Check every line of the data below for "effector". Copy each one that has it.

RECORDS FOR THIS TASK:
□ □ □ □ □ □ □
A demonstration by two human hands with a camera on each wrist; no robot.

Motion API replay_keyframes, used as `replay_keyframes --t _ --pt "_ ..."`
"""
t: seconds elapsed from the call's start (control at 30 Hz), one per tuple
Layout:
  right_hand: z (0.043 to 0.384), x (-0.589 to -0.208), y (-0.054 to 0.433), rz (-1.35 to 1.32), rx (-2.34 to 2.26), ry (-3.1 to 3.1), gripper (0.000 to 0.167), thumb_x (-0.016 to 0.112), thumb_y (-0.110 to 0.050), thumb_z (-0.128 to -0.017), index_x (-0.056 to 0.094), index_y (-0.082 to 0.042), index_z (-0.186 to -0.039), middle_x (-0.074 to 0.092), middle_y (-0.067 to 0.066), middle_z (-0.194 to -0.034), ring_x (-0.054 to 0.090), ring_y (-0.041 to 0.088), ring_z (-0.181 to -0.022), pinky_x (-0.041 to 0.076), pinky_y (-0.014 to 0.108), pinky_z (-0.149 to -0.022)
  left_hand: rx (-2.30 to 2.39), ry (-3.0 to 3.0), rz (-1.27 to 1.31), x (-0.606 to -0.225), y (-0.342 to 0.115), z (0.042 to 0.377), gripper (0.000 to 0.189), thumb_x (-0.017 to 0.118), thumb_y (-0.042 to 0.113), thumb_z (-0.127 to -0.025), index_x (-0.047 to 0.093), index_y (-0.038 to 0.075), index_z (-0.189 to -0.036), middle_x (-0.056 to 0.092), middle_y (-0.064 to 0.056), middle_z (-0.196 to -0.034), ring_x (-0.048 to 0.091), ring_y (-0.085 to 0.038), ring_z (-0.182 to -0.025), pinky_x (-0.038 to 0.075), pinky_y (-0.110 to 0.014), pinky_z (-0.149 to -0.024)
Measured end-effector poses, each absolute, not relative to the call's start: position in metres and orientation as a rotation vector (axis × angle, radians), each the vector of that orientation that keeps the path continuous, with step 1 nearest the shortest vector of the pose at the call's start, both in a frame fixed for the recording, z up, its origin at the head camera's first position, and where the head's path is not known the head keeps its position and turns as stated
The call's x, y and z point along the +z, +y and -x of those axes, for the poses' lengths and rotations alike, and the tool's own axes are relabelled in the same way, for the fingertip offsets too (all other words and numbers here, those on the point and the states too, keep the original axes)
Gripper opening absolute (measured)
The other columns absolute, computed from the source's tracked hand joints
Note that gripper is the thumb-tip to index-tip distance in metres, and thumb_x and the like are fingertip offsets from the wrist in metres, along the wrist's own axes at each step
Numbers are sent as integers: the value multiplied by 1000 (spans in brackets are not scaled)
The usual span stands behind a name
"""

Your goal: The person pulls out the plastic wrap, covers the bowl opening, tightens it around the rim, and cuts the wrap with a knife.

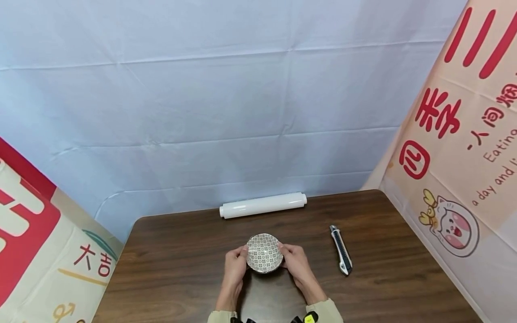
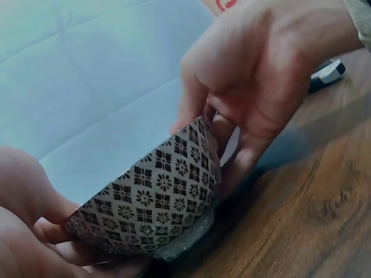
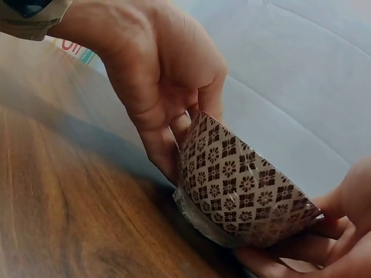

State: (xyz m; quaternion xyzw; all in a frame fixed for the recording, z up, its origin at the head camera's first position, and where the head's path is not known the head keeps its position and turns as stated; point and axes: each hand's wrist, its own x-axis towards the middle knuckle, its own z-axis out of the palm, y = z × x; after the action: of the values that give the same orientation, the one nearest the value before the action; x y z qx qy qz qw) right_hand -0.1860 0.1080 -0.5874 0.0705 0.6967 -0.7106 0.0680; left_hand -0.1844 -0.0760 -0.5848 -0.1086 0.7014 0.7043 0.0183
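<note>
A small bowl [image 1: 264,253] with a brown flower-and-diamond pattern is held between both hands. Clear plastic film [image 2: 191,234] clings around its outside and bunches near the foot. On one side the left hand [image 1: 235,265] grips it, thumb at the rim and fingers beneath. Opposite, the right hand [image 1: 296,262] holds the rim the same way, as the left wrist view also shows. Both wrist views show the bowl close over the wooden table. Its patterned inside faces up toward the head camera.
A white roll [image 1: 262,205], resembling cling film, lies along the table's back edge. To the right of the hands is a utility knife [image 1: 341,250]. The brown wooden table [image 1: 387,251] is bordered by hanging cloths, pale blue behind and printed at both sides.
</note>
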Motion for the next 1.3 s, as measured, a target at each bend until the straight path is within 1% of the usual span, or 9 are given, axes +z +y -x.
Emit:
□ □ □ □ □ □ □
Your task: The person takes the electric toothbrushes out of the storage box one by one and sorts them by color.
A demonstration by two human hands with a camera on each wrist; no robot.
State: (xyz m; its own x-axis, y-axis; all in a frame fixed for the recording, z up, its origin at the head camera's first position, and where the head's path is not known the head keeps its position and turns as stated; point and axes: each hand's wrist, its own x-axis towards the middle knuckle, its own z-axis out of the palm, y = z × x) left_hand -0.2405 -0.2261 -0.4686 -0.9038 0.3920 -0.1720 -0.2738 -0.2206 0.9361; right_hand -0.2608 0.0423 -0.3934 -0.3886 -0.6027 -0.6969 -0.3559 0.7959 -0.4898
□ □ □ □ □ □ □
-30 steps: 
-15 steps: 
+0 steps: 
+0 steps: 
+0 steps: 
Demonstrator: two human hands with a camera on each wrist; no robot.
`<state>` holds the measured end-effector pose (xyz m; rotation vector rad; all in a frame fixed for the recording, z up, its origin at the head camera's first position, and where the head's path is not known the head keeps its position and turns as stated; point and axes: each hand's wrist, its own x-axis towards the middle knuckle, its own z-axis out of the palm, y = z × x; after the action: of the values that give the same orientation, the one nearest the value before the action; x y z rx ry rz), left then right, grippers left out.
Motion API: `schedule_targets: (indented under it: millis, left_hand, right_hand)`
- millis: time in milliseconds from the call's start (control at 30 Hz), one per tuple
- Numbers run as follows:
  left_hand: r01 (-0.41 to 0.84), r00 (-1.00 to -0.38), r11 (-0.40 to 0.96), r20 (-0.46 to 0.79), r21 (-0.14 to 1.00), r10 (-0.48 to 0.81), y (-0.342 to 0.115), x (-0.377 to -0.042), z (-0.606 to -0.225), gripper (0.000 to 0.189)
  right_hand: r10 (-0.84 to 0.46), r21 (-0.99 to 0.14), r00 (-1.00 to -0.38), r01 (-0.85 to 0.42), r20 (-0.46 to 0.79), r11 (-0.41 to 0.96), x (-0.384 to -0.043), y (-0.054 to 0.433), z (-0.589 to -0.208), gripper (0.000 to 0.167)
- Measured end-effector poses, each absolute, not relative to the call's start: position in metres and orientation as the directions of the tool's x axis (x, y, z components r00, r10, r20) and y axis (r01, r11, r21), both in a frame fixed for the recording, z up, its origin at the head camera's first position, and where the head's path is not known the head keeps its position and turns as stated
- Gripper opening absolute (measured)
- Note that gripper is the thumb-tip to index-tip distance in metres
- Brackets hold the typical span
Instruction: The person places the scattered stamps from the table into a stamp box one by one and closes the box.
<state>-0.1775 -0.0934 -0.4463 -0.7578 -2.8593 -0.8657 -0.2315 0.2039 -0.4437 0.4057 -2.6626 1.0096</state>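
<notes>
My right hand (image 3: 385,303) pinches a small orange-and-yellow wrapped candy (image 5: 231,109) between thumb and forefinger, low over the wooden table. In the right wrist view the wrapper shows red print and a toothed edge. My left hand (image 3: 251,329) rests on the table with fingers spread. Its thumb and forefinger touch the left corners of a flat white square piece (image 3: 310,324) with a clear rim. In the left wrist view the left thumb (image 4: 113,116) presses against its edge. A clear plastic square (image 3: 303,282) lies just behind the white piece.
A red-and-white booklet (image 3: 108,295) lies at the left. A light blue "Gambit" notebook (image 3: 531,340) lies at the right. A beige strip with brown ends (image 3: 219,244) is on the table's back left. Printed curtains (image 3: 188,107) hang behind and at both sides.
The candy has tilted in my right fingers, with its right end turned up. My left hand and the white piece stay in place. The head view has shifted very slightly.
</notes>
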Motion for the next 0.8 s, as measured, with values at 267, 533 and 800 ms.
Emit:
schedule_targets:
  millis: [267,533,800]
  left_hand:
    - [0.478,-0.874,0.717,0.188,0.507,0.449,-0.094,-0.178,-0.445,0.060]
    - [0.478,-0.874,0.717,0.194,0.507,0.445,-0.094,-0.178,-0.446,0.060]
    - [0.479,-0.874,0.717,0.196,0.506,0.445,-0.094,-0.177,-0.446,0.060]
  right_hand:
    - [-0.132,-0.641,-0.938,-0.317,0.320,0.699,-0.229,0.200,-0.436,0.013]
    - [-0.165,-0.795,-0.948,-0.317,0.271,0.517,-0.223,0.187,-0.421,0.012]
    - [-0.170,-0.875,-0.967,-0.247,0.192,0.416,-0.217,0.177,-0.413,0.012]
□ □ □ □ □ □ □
SOLUTION TO THIS PROBLEM:
Measured end-effector poses, each absolute, not relative to the call's start: position in metres and orientation as a rotation vector (axis × angle, radians), each the vector of that orientation that keeps the path continuous, with step 1 nearest the shortest vector of the pose at the call's start, both in a frame fixed for the recording, z up, its origin at the head camera's first position, and where the head's path is not known the head keeps its position and turns as stated
`<state>` holds the measured end-effector pose (xyz m; rotation vector rad; all in a frame fixed for the recording, z up, its origin at the head camera's first position, and where the head's path is not known the head keeps its position and turns as stated; point and axes: each hand's wrist, its own x-axis towards the middle knuckle, its own z-axis out of the palm, y = z × x; after the action: of the values that give the same orientation, the one nearest the value before the action; x y z rx ry rz), left then right, grippers left out.
- Measured end-effector poses, each absolute, not relative to the call's start: position in metres and orientation as the directions of the tool's x axis (x, y, z components r00, r10, r20) and y axis (r01, r11, r21), both in a frame fixed for the recording, z up, its origin at the head camera's first position, and where the head's path is not known the head keeps its position and turns as stated

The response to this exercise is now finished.